───── Available data

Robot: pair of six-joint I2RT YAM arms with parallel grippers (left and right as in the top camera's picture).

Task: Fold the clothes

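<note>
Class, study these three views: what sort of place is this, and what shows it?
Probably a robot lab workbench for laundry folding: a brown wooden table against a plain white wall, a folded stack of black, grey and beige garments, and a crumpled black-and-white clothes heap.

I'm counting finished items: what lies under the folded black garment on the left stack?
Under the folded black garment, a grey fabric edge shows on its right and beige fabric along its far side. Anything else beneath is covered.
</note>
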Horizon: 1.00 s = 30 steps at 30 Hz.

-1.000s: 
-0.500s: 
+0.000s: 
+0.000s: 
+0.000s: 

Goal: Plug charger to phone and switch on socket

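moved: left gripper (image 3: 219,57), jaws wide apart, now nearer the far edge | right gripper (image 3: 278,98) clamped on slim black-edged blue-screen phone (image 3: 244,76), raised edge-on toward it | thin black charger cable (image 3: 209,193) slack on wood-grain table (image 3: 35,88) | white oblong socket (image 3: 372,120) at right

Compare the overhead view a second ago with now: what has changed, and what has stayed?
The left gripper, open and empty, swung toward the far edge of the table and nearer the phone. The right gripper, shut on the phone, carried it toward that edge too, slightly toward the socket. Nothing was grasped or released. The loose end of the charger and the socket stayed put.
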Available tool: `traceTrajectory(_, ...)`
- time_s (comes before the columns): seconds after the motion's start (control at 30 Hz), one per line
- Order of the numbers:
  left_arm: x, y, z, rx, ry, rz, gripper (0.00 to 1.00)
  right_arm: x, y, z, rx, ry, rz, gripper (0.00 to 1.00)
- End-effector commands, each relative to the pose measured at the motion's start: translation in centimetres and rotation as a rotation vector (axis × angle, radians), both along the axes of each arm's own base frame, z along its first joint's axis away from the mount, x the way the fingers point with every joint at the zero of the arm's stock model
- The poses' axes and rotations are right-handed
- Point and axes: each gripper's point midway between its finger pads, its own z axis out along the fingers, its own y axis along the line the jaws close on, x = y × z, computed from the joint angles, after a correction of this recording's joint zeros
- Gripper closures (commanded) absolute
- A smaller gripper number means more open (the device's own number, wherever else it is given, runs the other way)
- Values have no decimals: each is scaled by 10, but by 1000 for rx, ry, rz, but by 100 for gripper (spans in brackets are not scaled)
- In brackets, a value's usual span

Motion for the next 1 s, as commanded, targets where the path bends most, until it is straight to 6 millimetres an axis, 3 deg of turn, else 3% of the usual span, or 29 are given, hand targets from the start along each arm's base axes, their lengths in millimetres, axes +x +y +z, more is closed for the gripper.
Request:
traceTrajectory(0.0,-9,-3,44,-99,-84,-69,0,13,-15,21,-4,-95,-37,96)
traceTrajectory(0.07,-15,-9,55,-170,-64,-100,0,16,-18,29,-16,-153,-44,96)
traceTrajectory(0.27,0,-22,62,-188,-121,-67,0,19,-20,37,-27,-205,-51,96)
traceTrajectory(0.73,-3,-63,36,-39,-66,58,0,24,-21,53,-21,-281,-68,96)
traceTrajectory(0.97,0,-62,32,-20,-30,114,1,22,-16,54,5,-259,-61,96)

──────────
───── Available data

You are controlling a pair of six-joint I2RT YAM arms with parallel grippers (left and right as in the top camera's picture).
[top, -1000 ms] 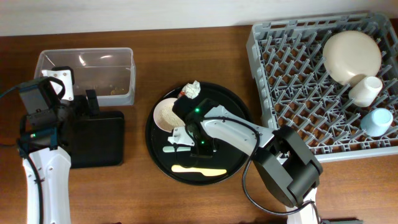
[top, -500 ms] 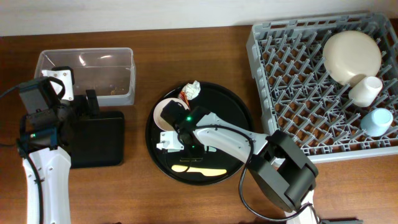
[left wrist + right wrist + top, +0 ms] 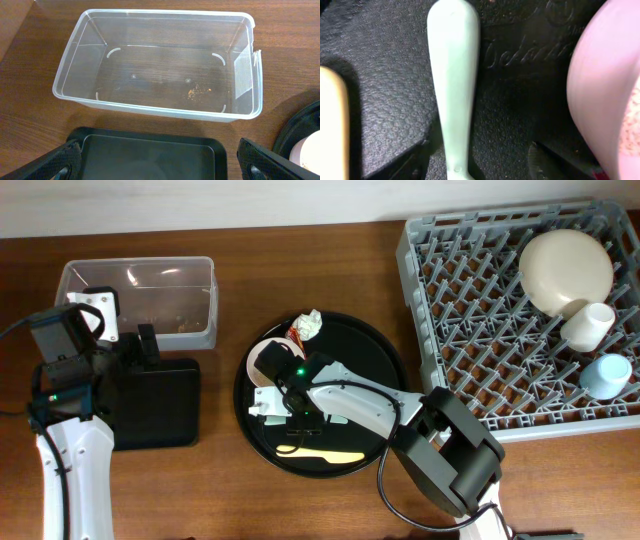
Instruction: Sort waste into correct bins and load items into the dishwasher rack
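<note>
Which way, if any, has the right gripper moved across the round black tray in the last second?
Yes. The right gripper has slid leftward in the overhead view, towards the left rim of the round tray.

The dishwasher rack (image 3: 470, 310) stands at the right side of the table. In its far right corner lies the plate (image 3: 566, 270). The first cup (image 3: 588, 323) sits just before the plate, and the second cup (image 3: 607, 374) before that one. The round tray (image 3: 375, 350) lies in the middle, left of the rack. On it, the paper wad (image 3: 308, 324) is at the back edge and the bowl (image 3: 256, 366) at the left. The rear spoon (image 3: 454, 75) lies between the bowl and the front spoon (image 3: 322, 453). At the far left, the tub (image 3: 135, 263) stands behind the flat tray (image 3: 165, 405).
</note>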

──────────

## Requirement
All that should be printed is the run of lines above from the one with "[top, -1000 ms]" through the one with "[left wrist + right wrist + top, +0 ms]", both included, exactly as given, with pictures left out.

## Solution below
[top, -1000 ms] 
[top, -500 ms] 
[left wrist + right wrist + top, +0 ms] 

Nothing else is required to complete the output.